Re: Squid store replacement policies from Alex Rousskov on 2000-04-29 (squid-dev)

From: Alex Rousskov <rousskov@dont-contact.us>
Date: Sat, 29 Apr 2000 09:36:48 -0600 (MDT)

On Fri, 28 Apr 2000, Henrik Nordstrom wrote:

> Alex Rousskov wrote:
>
> > The number of indexes stays the same. The only difference is that each
> > FS stores/loads its part of the main store index and the policy stores
> > the order, if needed.
>
> So you are proposing adding yet another persistent index where the
> policy stores the order, and to somehow be able to store/load this
> separately from the store index. Please elaborate on how you intend that
> this should work.

Policy "index" does not have to be persistent. Whether the policy saves
its metadata or not is up to the policy.

The overall scheme is very simple: Cache_dir object simply notifies the
policy when it is the time to save/load the policy metadata by calling
store()/load() methods of the policy with ready-to-write/read file
descriptor or an equivalent object. When storing metadata the policy can
use information in cache_dir index to minimize the amount of storage. A
simple mechanism (e.g., a single timestamp for both cache_dir and and
policy data) can be added to ensure that two stored objects are in sync.
(See code sample below)

If the policy is replaced or cannot read its metadata for some other
reason, the policy metadata is restored by cache_dir using add() method.

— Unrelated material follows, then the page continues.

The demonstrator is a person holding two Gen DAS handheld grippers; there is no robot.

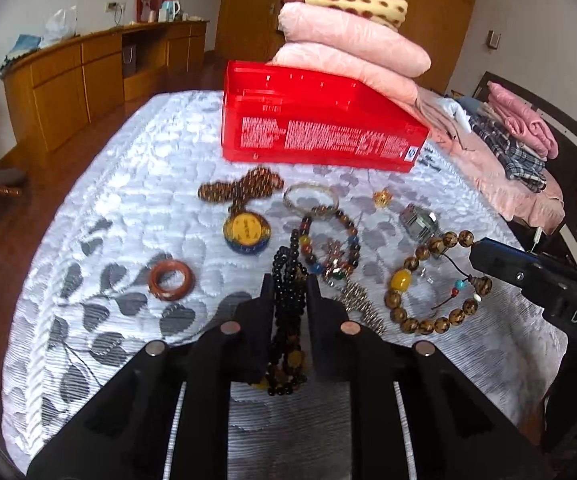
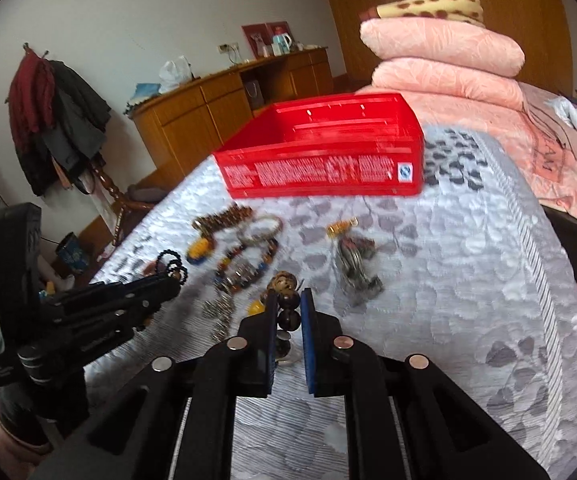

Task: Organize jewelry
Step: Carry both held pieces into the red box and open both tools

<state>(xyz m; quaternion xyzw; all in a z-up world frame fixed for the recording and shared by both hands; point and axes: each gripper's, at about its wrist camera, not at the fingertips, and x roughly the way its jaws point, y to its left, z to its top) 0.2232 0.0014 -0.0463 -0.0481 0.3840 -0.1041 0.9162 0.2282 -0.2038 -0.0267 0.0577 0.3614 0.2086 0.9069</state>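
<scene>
Left gripper (image 1: 288, 280) stands nearly closed, its two fingers pressed on a black bead strand (image 1: 287, 276) that runs lengthwise between them and bunches near the camera with a few amber beads. Right gripper (image 2: 288, 300) is closed on a wooden bead bracelet (image 1: 434, 284); in the right wrist view dark beads sit clamped between the pads and a carved bead shows just past the tips. In the left wrist view the right gripper enters from the right edge, touching the far right part of that bracelet, which carries a yellow bead and a knotted cord with small coloured beads. All items lie on a white quilted bedspread (image 1: 128, 200) with a grey leaf pattern. Far centre stands an open red box (image 1: 320, 120) with white print on its near wall; nothing can be made out inside it. Between box and grippers, left to right: a reddish-brown ring (image 1: 171, 280) lying apart at left; a brown bead necklace (image 1: 240, 186) with a round yellow pendant (image 1: 247, 232); a pale bangle (image 1: 310, 198) touching a multicoloured bead bracelet (image 1: 328, 244); a small gold piece (image 1: 382, 199); a metal watch (image 1: 420, 220). A silver chain (image 1: 358, 304) lies just right of the left gripper. Folded pink quilts (image 1: 352, 48) are stacked beyond the box
</scene>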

The idea is that every object should maintain its own metadata. It is
better not to think of that metadata as of an "index" or any other
particular structure. It is up to the cache_dir and policy objects what
kind of structures to maintain (as long as they satisfy the API).

"Abstraction" does not give you much without "encapsulation".

> The way I have inteded it there will only be one persistent index, and
> it keeps both things. The policy tells the FS the order info while
> writing the index, and the FS loads the index and inserts it into both
> the store index and the policy.

I understand. IMHO, your scheme will work for todays needs but is
unnecessary complex and less flexible than the alternative. It
works, but violates basic OO design principle so it is likely to break
or cause headaches later.

Of course, you can always rewrite it again. However, keep in mind that
by providing a well-defined API, you encourage folks to develop
different policies and file systems. This is very different from the
current situation when even the primary authors of the code are having
trouble modifying it! With the API in place, before you know it,
rewriting the API would cost you too much. That is why thinking ahead
and obeying basic principles may be a good idea.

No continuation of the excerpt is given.